Spotify lève 1 milliard de dollars de dette. Mais pour faire quoi ?

Le service de streaming musical s'engage à s'introduire en bourse d'ici deux ans à des conditions avantageuses pour ses prêteurs.

La plateforme de streaming basée en Suède a levé 1 milliard de dollars de dette convertible, révèle le Wall Street Journal. Y ont notamment souscrit les fonds TPG et Dragoneer Investment ainsi que des clients de Goldman Sachs. L'opération va permettre à la société, non rentable, de poursuivre sa course à la part de marché. Elle a toutefois été conclue à des conditions assez strictes.

Lorsque Spotify entrera en bourse, les obligations des prêteurs seront converties en actions avec un discount de pas moins de 20% qui, au bout d'un an, s'accroîtra encore de 2,5 points tous les six mois. De plus, Spotify est encouragé à s'introduire en bourse sans trop attendre : il paiera sur les montants empruntés des intérêts à un taux de 5% qui s'incrémentera d'un point tous les six mois jusqu'à son IPO (ou jusqu'à 10%), précise le quotidien.

Spotify rejoint donc les rangs des start-up tech qui optent pour de la dette convertible plutôt que pour une levée de fonds, les investisseurs rechignant à faire grimper les valorisations dans un contexte boursier volatile.
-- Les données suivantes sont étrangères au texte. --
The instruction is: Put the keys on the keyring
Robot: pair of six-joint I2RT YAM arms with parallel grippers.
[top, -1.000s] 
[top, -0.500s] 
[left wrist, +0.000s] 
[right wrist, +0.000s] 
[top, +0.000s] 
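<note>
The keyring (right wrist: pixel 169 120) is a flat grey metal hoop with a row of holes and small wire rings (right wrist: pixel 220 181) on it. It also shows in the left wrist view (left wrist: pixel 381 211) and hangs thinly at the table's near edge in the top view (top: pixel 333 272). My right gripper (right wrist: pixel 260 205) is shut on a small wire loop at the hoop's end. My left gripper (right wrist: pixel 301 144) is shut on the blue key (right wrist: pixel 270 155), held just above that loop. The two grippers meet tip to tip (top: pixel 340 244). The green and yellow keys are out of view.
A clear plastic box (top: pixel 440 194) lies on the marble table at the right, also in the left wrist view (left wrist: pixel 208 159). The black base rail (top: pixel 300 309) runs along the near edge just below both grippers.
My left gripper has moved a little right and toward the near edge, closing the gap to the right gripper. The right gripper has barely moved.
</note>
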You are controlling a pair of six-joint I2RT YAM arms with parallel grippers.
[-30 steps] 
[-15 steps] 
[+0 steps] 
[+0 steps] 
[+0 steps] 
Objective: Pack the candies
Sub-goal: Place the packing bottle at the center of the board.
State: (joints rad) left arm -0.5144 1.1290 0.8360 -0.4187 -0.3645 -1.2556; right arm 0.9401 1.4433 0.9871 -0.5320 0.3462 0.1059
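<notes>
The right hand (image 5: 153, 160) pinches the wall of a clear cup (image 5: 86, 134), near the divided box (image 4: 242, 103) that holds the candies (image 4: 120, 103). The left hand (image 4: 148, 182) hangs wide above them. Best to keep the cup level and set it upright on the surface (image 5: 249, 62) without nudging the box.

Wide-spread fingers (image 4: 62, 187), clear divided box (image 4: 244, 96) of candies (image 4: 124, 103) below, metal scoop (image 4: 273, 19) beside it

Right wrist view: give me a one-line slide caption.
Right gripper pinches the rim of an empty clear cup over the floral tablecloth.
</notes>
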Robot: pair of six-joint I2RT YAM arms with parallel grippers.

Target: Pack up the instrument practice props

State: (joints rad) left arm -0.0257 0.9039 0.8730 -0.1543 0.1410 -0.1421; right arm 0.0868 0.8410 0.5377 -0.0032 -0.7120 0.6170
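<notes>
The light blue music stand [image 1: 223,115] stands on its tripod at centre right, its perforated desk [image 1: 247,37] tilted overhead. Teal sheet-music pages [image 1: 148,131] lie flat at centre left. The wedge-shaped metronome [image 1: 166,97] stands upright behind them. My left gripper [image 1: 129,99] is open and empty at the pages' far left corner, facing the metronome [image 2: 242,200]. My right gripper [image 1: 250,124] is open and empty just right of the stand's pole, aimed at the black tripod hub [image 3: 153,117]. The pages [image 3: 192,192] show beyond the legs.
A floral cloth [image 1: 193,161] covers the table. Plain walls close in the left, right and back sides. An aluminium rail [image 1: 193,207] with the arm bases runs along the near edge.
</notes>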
Il y gagne donc un beau financement, mais n'aura pas la possibilité de fixer un prix d'action plus bas lors de son introduction en bourse, prévue d'ici deux ans.

Plusieurs façons de dépenser ce milliard

Spotify, qui avait déjà levé plus d'un milliard de dollars depuis sa création, conserve aujourd'hui la valorisation obtenue lors de dernier tour de table en juin 2015 : 8,5 milliards de dollars. Reste à savoir comment il va dépenser ce nouveau milliard. La société dépense des sommes colossales en royalties. Elle doit aussi faire face à un nouveau concurrent : le service de streaming sur abonnement lancé par Apple l'année dernière.

Il n'est pas impossible qu'elle envisage d'acheter un service rival, comme Pandora ou Soundcloud. Mais Pandora a beau être en déclin, elle vaut toujours plus de 2 milliards et Spotify n'aura vraisemblablement pas le temps de l'acquérir avant de s'introduire en bourse. Peut-être que le Suédois, qui n'a jamais été rentable et doit tout de même tenir jusqu'à son IPO, se contente simplement de faire des réserves pour tenir jusque là.

Dernière hypothèse : Spotify pourrait très bien se décider à se lancer dans la vidéo. La plateforme a toujours fait miroiter à ses investisseurs qu'elle s'y étendrait un jour. Elle compte déjà 30 millions de comptes payants et bien plus encore d'utilisateurs se connectant gratuitement. Pourquoi ne pas leur donner à voir également de la vidéo et, in fine, la monétiser aussi ? Ce qui aurait en outre pour avantage de réduire sa dépendance aux trois grandes maisons de disques américaines. Pour l'instant, Spotify n'y a plongé qu'un orteil timide et son catalogue vidéo reste bien modeste. Pour venir concurrencer les offres de Netflix et d'Amazon, un milliard de dollars ne serait pas de trop.